Скамейку окатило светом: машина вывернула на улицу и ахнула, проносясь мимо. Очень тихо, музыкальным шепотом, ты сказала:
– Я хочу заняться с тобой любовью.
– Здесь?
– В Байе.
Я не уловил.
– Сказка на ночь… потом в постель.
– Хочешь сказку? Сейчас?
– Не такую, как в письмах, – сказала ты. – Те слишком сложные. Такую, как ты в Нью-Йорке рассказывал.
– Я давно не практиковался.
– Коротенькую!
– Хочешь историю, как мы занимаемся любовью… в Байе?
– Мне кажется, подходящий момент, – сказала ты. Про себя набрасывая картинку, я думал: как странно, что мы, даже вместе, вечно прячемся в фантазиях, в общей нашей иллюзорной жизни. Но секунды этой жизни сплетаются неистово, образуя собственную явь, и сейчас будет так же: греза внутри яви, внутри тумана, что сам по себе – греза внутри яви, и снова, и снова, неисчерпаемость китайских коробочек. Я уже понимал, что в этом наше средоточие, и сознавал: твоя любовь к историям и мое желание их рассказывать – две стороны одного процесса, объединяющего и обессмысливающего наши различия. Здесь, как почти во всем, я жаждал того, что, как ты надеялась, мужчина от тебя пожелает.
– Готова? – спросил я.
– Ага!
– Полдевятого утра. Я уже проснулся и ушел. У меня завтрак с католическим епископом и верховной жрицей кандомбле[32] – я пишу статью о вуду, политике или о чем там мне взбрело в голову написать. Ты после душа входишь в кухню, завернутая в полотенце, с блюда в холодильнике берешь кусок манго. В квартире прохладно, солнце еще не встало, но лучи бьют в кухонное окно. Высокое, с низким подоконником, глядит на полубалкон с коваными перилами, на перилах – лозы, белые цветы. Плитки на полу расцвечены солнцем. Шахматные – синие и желтые. Там ты и стоишь. Откусываешь манго. Сок будто расцветает на языке, солнце – ах, как оно гладит кожу. Ты роняешь полотенце – пусть солнце высушит бусины воды на животе и на ногах. Мысли медом текут в голове. Но ты не очень довольна. Сердишься: мы вечером поругались. Нет, не сердишься. Пожалуй, расстроена. Ты хотела пойти куда-нибудь развлечься. Я не мог – работал.

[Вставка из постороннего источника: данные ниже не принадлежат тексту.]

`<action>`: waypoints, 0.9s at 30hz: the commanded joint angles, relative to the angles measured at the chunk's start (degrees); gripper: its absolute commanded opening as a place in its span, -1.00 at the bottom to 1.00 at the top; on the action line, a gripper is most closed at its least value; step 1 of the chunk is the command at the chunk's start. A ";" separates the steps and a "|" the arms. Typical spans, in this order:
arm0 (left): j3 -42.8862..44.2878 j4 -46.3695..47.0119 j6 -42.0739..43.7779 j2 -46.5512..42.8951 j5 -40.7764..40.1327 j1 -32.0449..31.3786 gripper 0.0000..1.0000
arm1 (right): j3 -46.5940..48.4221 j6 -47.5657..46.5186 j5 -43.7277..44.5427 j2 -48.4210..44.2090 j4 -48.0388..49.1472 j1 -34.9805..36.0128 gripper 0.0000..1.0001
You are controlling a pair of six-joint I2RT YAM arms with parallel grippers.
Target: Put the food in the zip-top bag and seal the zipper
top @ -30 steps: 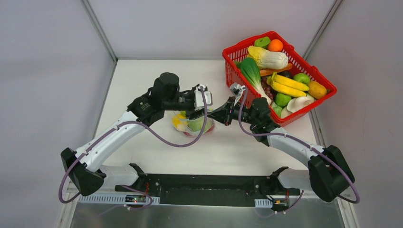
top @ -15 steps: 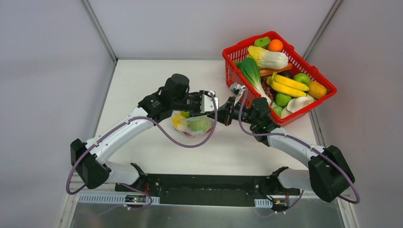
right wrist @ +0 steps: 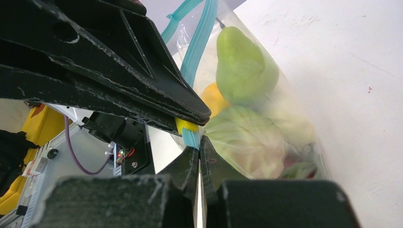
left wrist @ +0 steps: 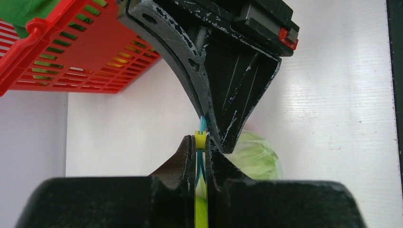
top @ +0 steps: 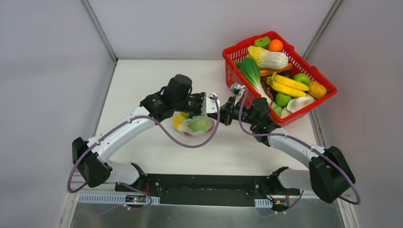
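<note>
Red basket (top: 229, 71) is serving as the marker from above: the zip-top bag (top: 192, 126) is lying near it, off its near-left corner, with the food (top: 198, 124) showing through the clear plastic. The left gripper (top: 209, 103) and the right gripper (top: 222, 113) are meeting tip to tip between bag and basket

From the left wrist, with the basket showing beyond, the left jaws are pressing together on the zipper (left wrist: 200, 166), just under a yellow slider (left wrist: 201, 137)

From the right wrist, where the basket is not showing, the right jaws are clamping the same teal strip beside the slider; further along, the strip appears to be splitting into two tracks

Filling is looking done and sealing is in hand. The next move is probably calling for one grip anchoring the edge while the other is drawing along the strip, away from the basket, without slipping off
</note>
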 commanded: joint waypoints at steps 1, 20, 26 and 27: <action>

– У меня идея, можно? – спросила ты.
– Боюсь, что нет. Моя история. – И я продолжал: – Пока ты купаешься в солнечных лучах, я возвращаюсь с завтрака. Жрица меня надула, я выпил кофе с епископом и договорился перенести встречу. Я обломан, но это не конец света. Ты увлеченно сушишь волосы и не слышишь, как открывается дверь. Я вхожу в кухню из темноты коридора, из окна столько солнца – будто твой образ спроецирован светом. Ты в нем лучишься. Прекрасная нагая королева, что стоит на желто-синей шахматной доске. Ты стоишь боком, откусываешь манго. Сок поблескивает у тебя на губах. И твоя грудь, линия бедер и задницы, они расплываются в бело-золотом сиянии…
– Моей задницы! – переспросила ты. – Не очень-то романтично.

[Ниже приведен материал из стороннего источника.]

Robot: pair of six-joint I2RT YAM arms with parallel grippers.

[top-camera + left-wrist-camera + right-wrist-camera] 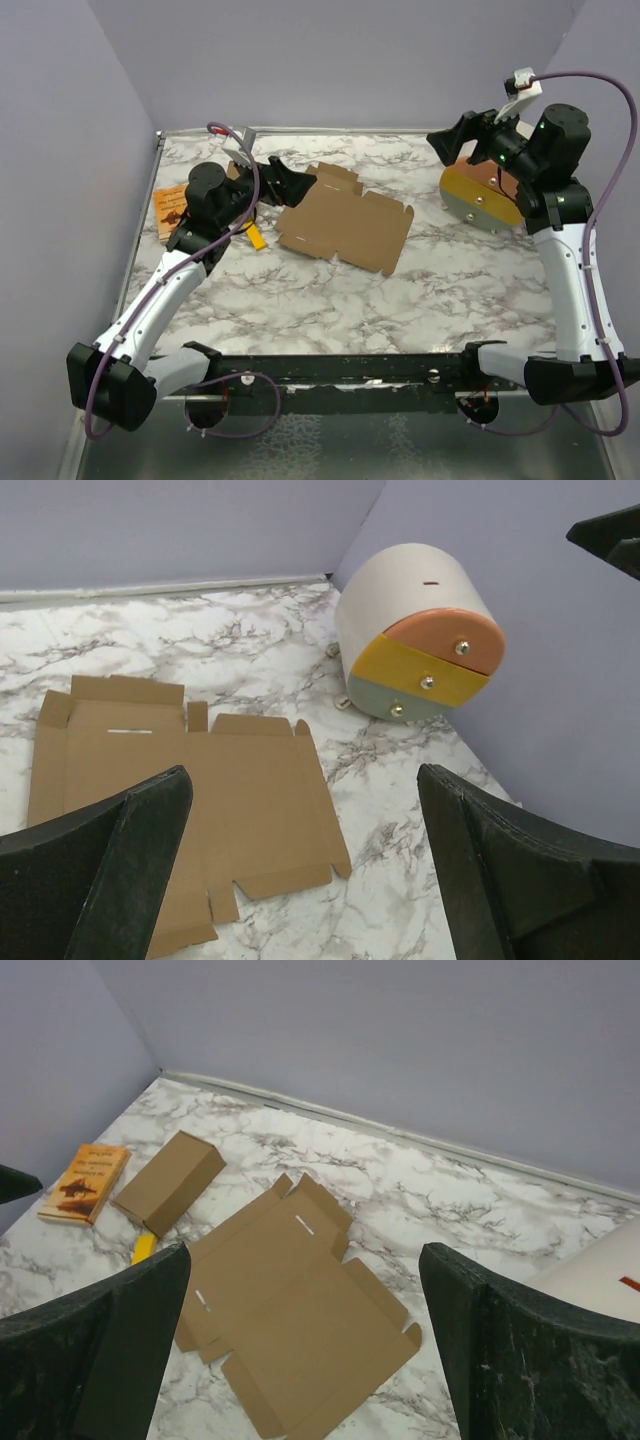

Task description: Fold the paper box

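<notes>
Paper box: lay flat, unfolded, mid-table.
Left gripper: jaws wide, holding nothing, just beside the sheet's left edge.
Right gripper: jaws wide, holding nothing, far right, well apart from the sheet.

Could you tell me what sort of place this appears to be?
Probably a robot test cell: plain lilac walls enclose a marble-patterned table, with the left arm and right arm bolted at its near edge.

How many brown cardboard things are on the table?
2: the flat paper box mid-table, and a closed cardboard box left of it by the orange booklet. Some may be hidden.
</notes>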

– Я неправильно сказал. Вот, слушай. – Я понизил голос до баритона: – У тебя прекрасная задница, детка.
– Слишком большая.
– Твоя задница прекрасна! Вся картина прекрасна. Я вижу тебя и будто к полу пригвожден. Будь я католиком, позвонил бы в епархию и сообщил о видении. Я смотрю, как ты доедаешь манго, потом оборачиваешься, лениво мне улыбаешься. В солнечном тепле ты жаркая и томная, ты рада мне… хотя еще готова брюзжать.
Я подхожу, целую родинку у тебя на плече, прямо над ключицей. Ты говоришь:
«Привет, – и прислоняешься ко мне. Моя рука скользит с твоей талии вверх, к правой груди – пожать ее. – Ну ты нахал», – говоришь ты.